The International Linear Collider may lose out as US physics shifts focus. Credit: D. HAMBURG

The new focus for America's high-energy physics should be an elusive one: the zippy, chargeless, near-massless neutrino, according to a report that provides the US Department of Energy (DOE) and the National Science Foundation (NSF) with a roadmap for the next decade.

The report, written by the Particle Physics Project Prioritization Panel (P5) and endorsed on 29 May by a DOE and NSF advisory committee, suggests that the US physics programme should concentrate on the fertile terrain of neutrino physics rather than focusing all its efforts on the high-energy frontier explored by colliders.

The report also seems to spell the end for US ambitions to host the International Linear Collider (ILC), a planned smasher of electrons and positrons that would complement the Large Hadron Collider (LHC), which is to begin operations this summer at CERN, the European particle-physics laboratory near Geneva. Some physicists wanted to pursue an aggressive schedule for the ILC. But until the LHC starts producing results, it will be unclear whether the ILC has been designed to be powerful enough.

We spent four months arguing about this.

Yale University's Charles Baltay, who chaired the P5 panel, says that research and development should continue for the ILC, but that it was no longer “front and centre”. “This was obviously the thorniest issue the panel faced,” says Baltay. “We spent four months arguing about this.”

Instead, the P5 report recommends more work on the neutrino, which was discovered to have mass only a decade ago. Physicists want to understand how the three known neutrino 'flavours' morph from one type to another. Some physicists hope that by understanding neutrinos and their antiparticles, they will be able to explain why the Universe ended up being made of matter rather than antimatter.

To this end, the P5 report recommends starting construction of NOνA, a programme that would send a neutrino beam from Fermilab in Batavia, Illinois, to detectors in an underground mine in Minnesota. The report endorses also building a more powerful neutrino beam that would travel farther, from Fermilab to the planned Deep Underground Science and Engineering Lab (DUSEL) in the Homestake Mine of South Dakota. The farther the neutrinos travel, the more sensitive the experiments are.

But the future of the ILC, at least for it being hosted by the United States, looks dim. The recommendations to continue ILC research and development are “okay”, says Barry Barish, a high-energy physicist at the California Institute of Technology in Pasadena, who heads the ILC design effort. “But it isn't an aggressive programme to bring the ILC to the United States.” Just last year Barish spoke of starting ILC construction by 2012; now he just wants to have a construction proposal by 2012. Japan is now the front runner for hosting the project, Barish says, with CERN also being a contender after it finishes planned upgrades to the LHC.

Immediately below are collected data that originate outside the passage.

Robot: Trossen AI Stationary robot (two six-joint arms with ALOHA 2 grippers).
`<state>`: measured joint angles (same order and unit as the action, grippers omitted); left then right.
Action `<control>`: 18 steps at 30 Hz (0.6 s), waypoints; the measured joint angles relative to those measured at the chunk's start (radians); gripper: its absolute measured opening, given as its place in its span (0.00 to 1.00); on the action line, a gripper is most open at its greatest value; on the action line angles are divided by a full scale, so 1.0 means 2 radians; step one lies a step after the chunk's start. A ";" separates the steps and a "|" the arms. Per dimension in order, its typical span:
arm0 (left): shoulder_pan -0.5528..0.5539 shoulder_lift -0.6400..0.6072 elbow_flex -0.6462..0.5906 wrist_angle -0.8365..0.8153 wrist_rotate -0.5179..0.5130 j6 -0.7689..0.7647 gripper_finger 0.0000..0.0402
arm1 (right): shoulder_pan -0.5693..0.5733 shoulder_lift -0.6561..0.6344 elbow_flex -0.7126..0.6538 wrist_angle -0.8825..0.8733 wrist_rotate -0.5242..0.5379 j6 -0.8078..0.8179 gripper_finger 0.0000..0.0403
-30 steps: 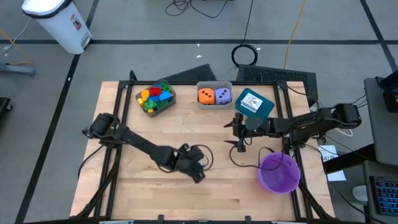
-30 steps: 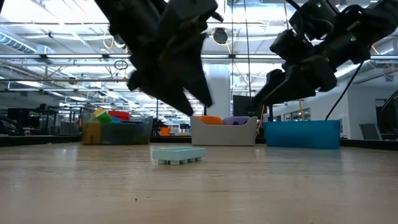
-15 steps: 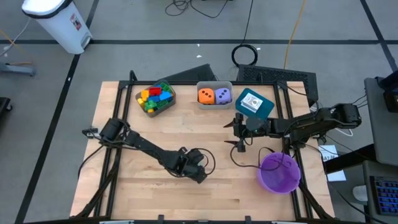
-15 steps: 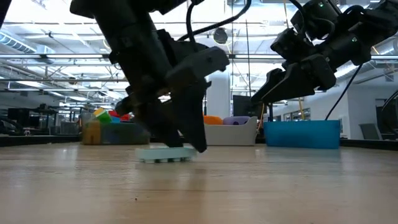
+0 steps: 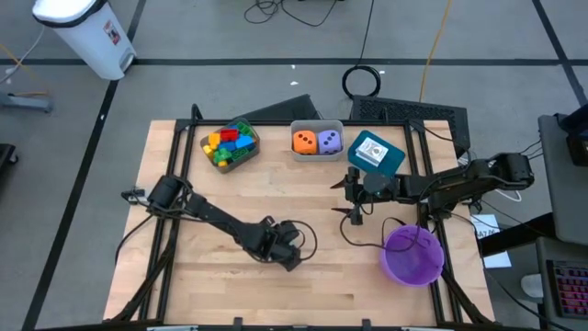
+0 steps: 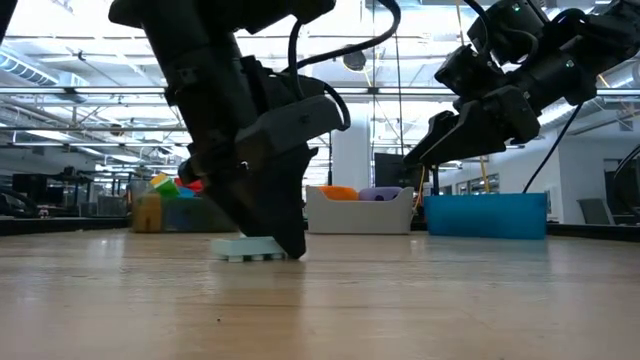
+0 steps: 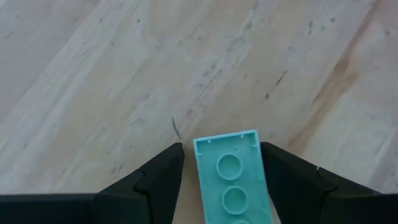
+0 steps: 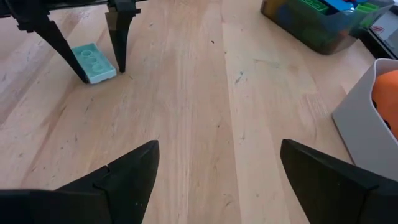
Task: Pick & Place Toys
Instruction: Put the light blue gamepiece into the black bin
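Left arm has dropped over the last second, so the left pincer [image 6: 262, 238] now sits right at the worktop [image 5: 322, 276] with its fingers straddling the pale teal block [image 7: 233, 182]. A second ago the low view had that pincer up in the air with the block lying free underneath it; now the tips reach the wood on either side of it. Fingers are partly apart, one on each long side of the block — from the wrist view there looks to be a sliver of gap on both sides, so I can't say it's actually clamped yet. The block lies flat, studs up, on the front-middle part of the worktop, well apart from everything else.

Right pincer [image 5: 354, 198] hasn't budged: it hangs above the worktop near the teal bin [image 5: 377, 154], fingers spread wide, holding nothing.

Back row (left to right): the bin of coloured blocks [image 5: 230, 144], the grey bin [image 5: 316, 128] with the orange die [image 5: 303, 142] and purple die [image 5: 329, 141], then the teal one with a card [image 5: 369, 150] on top. Purple bowl [image 5: 412, 256] sits at the front right.
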<state>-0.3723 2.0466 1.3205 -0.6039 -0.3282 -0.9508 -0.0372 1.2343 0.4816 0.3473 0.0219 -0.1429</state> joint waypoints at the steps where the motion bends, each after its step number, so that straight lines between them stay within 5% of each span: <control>1: 0.001 0.000 0.000 -0.001 0.001 0.001 0.54 | 0.000 0.000 0.000 0.000 0.000 0.000 0.81; 8: 0.007 -0.002 -0.001 -0.007 0.004 0.010 0.35 | 0.000 0.000 0.000 0.000 0.000 0.005 0.81; 18: 0.023 -0.031 -0.004 -0.050 0.002 0.034 0.38 | 0.000 0.000 0.000 0.000 0.000 0.003 0.81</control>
<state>-0.3268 1.9855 1.3128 -0.7044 -0.3236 -0.8828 -0.0372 1.2343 0.4816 0.3466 0.0216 -0.1366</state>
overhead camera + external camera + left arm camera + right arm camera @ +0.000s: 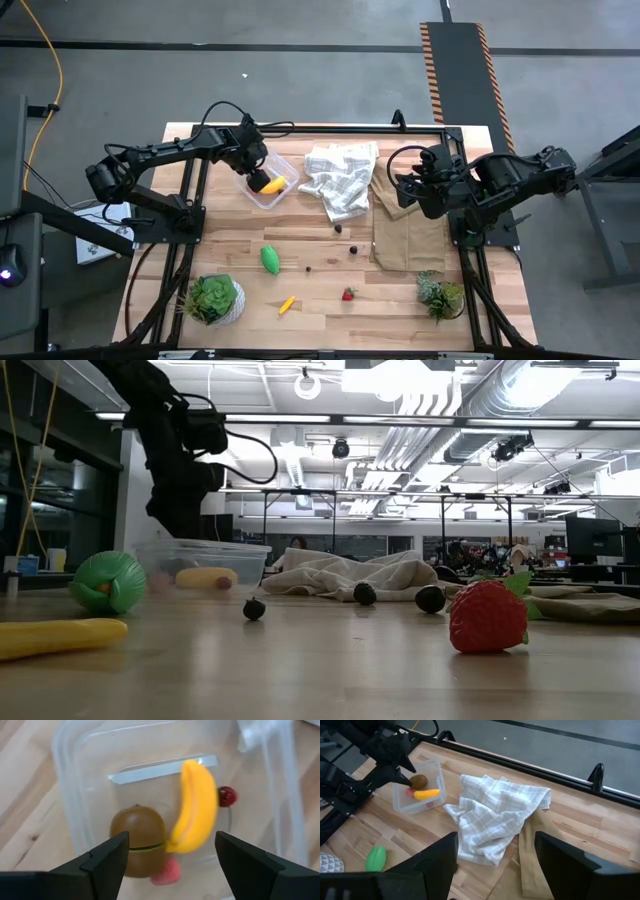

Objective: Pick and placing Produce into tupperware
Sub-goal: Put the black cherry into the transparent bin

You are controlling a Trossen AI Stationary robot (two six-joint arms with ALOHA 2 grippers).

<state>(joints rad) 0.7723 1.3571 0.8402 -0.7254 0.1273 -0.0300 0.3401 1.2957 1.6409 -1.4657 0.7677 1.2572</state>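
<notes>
Tupperware (268,186) sits far-left on the counter (320,290), holding a kiwi (137,840), a banana piece (195,812), a small red berry (226,796) and something pink. My left gripper (167,857) hangs just over it — jaws spread wide, gripping nothing. My right gripper (495,865) waits by the checked cloth (340,175), jaws open — green oval (270,259) and strawberry (348,294) lie nearer.

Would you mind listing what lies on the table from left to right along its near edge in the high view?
Potted plant in a white pot → yellow banana piece → strawberry → second potted plant.
</notes>
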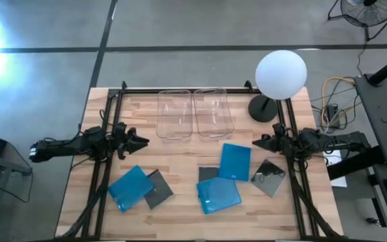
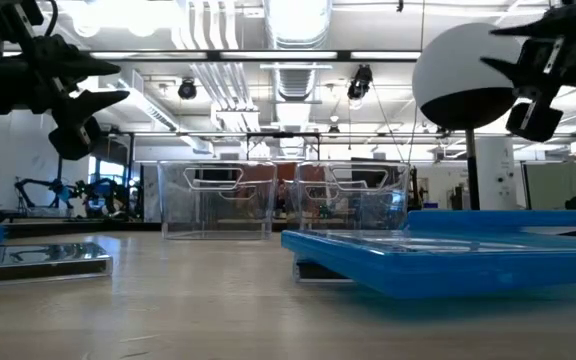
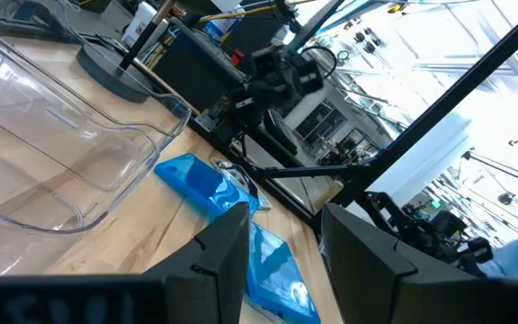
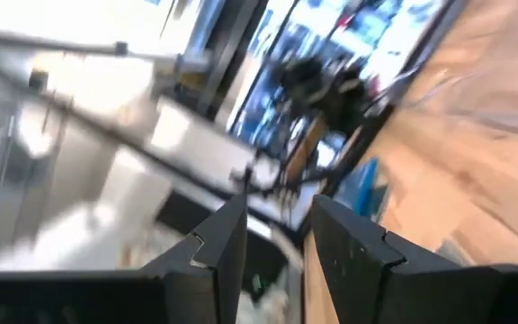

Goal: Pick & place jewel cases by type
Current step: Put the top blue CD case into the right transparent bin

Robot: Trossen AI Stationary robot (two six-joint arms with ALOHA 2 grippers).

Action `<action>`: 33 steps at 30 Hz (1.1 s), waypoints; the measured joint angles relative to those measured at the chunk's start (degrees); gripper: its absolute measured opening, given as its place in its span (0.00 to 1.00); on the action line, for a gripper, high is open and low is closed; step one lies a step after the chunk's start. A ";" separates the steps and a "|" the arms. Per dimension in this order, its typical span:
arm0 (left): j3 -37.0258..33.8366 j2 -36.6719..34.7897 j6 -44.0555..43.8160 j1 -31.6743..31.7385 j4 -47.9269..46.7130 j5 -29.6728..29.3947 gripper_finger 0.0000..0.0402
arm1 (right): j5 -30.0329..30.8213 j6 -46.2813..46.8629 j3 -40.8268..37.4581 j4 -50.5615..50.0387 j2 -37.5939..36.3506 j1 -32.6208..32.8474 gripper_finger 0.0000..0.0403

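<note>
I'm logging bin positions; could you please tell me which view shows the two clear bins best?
The high view: both bins show whole, side by side. The low view shows their fronts; the left wrist shows one corner; the right wrist, none clearly.

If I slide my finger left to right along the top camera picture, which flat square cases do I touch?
Bright blue translucent case → dark grey case → blue case nearest the front edge → blue case behind it → shiny grey case.

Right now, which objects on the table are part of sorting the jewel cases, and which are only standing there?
For the job:
- three flat translucent blue plastic cases
- three flat dark grey cases
- two clear rectangular plastic bins

Just there:
- white globe lamp on a black base
</note>
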 joint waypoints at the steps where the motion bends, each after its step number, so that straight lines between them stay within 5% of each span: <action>1: -0.02 -0.01 0.01 0.00 0.00 0.01 0.31 | 1.94 2.05 0.00 -0.01 0.06 0.03 0.31; 8: -0.02 0.00 1.37 -0.03 -0.02 -5.94 0.31 | 8.91 14.86 0.00 -1.01 3.71 0.04 0.30; 12: -0.02 -0.02 -11.68 0.00 1.32 -8.72 0.31 | 8.05 29.30 0.39 -3.56 12.06 2.07 0.30; 15: -0.01 0.01 -22.89 0.01 1.19 -8.74 0.31 | 4.92 40.80 6.09 -18.33 19.75 5.44 0.30; 19: -0.02 0.20 -25.95 0.08 1.27 -12.32 0.31 | 3.95 50.88 19.18 -46.19 30.20 10.62 0.30; 23: -0.02 0.61 -29.67 0.08 1.32 -13.00 0.31 | -1.65 52.36 27.19 -57.89 37.09 13.48 0.30; 26: -0.02 0.92 -29.54 0.08 1.20 -12.82 0.31 | -5.75 52.98 26.24 -55.78 39.28 13.70 0.34; 33: 0.02 2.05 -30.97 0.08 1.37 -14.20 0.31 | -0.70 54.55 18.52 -42.35 41.53 13.66 0.49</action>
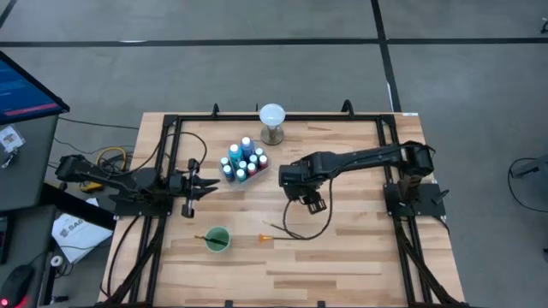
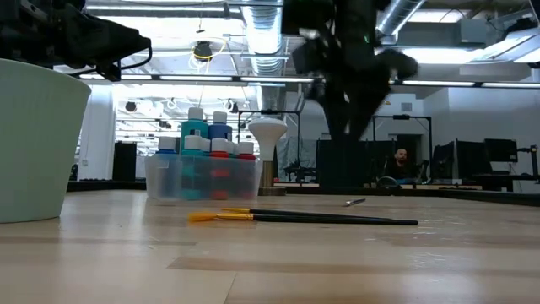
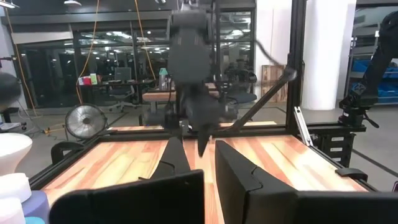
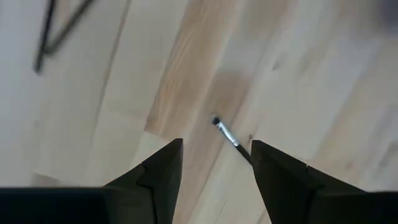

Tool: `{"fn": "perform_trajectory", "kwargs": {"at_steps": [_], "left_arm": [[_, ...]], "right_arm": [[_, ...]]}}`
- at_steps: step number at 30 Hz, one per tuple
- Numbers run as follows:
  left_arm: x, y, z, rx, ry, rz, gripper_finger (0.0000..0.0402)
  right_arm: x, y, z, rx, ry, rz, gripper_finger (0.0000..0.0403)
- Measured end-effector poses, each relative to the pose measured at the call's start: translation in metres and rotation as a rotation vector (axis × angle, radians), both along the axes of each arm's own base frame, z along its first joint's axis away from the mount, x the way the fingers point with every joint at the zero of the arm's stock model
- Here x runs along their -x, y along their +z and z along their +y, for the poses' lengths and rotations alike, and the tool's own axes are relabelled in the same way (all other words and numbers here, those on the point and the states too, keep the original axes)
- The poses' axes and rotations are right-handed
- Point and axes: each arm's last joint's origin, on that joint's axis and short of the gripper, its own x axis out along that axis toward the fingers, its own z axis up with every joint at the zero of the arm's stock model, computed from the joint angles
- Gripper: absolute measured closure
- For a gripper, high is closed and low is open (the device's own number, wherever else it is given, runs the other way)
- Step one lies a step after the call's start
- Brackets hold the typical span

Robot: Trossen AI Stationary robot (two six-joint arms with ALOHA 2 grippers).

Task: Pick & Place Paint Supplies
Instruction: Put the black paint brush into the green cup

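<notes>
The right gripper (image 1: 313, 204) hangs over the middle of the wooden table (image 1: 360, 257), pointing down. Its wrist view shows the two fingers (image 4: 155, 177) spread apart with bare wood between them and nothing held. A thin brush (image 4: 227, 135) with a silver ferrule lies on the wood just beside the gap, reaching under one finger; whether that finger touches it is hard to say.

The left gripper (image 1: 208, 183) waits low near the table's left edge, aimed toward the centre. Its fingers (image 3: 249, 180) sit pressed together and empty.

The paint bottles (image 1: 243, 161), white-capped and mostly blue, teal and red, stand bunched in a clear tub (image 2: 202, 179) toward the table's far edge, a little left of centre. Just behind them, at the far edge, stands a white globe (image 1: 271, 114) on a metal stand.

Toward the near edge, left of centre, a pale green cup (image 1: 217, 239) holds a dark brush (image 1: 211, 239) that leans over its rim. An orange-tipped brush (image 2: 304, 217) lies flat on the wood to the right of the cup, apart from it.
</notes>
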Motion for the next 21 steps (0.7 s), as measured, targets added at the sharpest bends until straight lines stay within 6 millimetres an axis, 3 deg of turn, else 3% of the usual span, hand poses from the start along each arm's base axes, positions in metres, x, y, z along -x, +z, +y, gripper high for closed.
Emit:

Given the sharp budget cuts for high-energy physics in 2008, there is no guarantee that the US Congress will pay any attention to the physicists' roadmap, which considers four budget scenarios. “What happens inside Washington happens,” says Melvyn Shochet, a physicist at the University of Chicago, Illinois, and chair of the DOE and NSF advisory committee. “But you need to be able to make the case.”